Marburg virus disease (MVD), formerly known as Marburg hemorrhagic fever, has been detected in two cases in Ghana. BBC reported that the country’s health service announced that the two patients tested positive for the highly infectious disease similar to Ebola earlier this month and later died.
Ghana has officially confirmed two cases of the Marburg virus, a highly infectious disease similar to Ebola, its health service said on Sunday, after two people who later died tested positive for the virus earlier this month.
The World Health Organization (WHO) added that tests conducted in Ghana came back positive on July 10 and were verified by a laboratory in Senegal. Currently, there are no existing treatments for the Marburg virus, but drinking plenty of water and treating specific symptoms could increase a patient’s survival.
The two patients in the southern Ashanti region both had symptoms including diarrhea, fever, nausea, and vomiting, before dying in hospital, the statement said.
If the cases are confirmed, this would be only the second outbreak of Marburg in West Africa. The first ever case of the virus was detected last year in Guinea, with no further cases identified.” Preparations for a possible outbreak response are being set up swiftly as further investigations are underway,” the WHO said.
There have been a dozen major Marburg outbreaks since 1967, mostly in southern and eastern Africa. Fatality rates have varied from 24% to 88% in past outbreaks depending on the virus strain and case management, according to the WHO.
Key Facts About Marburg Virus:
Marburg virus causes MVD, a disease first detected in 1967 after simultaneous outbreaks in Marburg and Frankfurt, Germany, as well as Belgrade, Serbia. According to WHO, this disease is fatal for humans with a fatality ratio of up to 88%, although it could be improved with good patient care.
This virus is clinically similar to the one that causes Ebola as they are both members of the Filoviridae family (filovirus). More so, both diseases are rare and can cause a disease outbreak.

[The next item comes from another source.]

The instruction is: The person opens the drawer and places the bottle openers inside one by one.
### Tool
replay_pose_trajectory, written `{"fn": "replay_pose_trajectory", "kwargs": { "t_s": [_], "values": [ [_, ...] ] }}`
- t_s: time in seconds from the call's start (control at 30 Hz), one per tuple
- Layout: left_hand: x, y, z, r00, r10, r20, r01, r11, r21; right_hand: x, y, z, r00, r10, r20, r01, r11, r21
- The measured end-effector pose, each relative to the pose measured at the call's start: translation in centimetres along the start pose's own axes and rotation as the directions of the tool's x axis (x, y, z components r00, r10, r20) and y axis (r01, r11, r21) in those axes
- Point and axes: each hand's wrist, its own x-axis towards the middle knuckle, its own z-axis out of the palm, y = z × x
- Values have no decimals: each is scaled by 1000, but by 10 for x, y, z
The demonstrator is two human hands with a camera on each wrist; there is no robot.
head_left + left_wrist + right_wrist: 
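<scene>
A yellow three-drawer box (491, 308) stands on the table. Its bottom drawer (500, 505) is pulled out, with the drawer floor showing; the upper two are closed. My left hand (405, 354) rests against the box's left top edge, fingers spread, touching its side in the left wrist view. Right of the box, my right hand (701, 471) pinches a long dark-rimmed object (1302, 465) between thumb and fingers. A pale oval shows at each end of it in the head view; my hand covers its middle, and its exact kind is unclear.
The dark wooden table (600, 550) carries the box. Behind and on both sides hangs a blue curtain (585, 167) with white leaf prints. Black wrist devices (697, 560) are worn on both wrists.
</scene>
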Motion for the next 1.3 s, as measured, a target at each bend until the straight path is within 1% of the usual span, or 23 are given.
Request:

Human MVD infection initially results from prolonged exposure to mines or caves where Rousettus aegyptiacus or fruit bat colonies live. These bats are considered the natural hosts for the Marburg virus that is then transmitted among humans through direct or close contact via broken skin or mucous membrane, surfaces, and materials, as well as burial services of deceased Marburg virus patients.
The incubation period of the virus is between two to 21 days since exposure. It could begin abruptly with high fever, headache and severe malaise, muscle aches, diarrhea, abdominal pain and cramping, nausea and vomiting, and extreme lethargy.
There are no vaccines or antiviral treatments approved for MVD, but supportive care, such as rehydration with oral or intravenous fluids, could improve survival. Scientists are also studying monoclonal antibodies (mAbs)0 and antivirals, like Remdisivir and Favipiravir that have been used in clinical studies for Ebola Virus Disease, to see if they are also effective against MVD.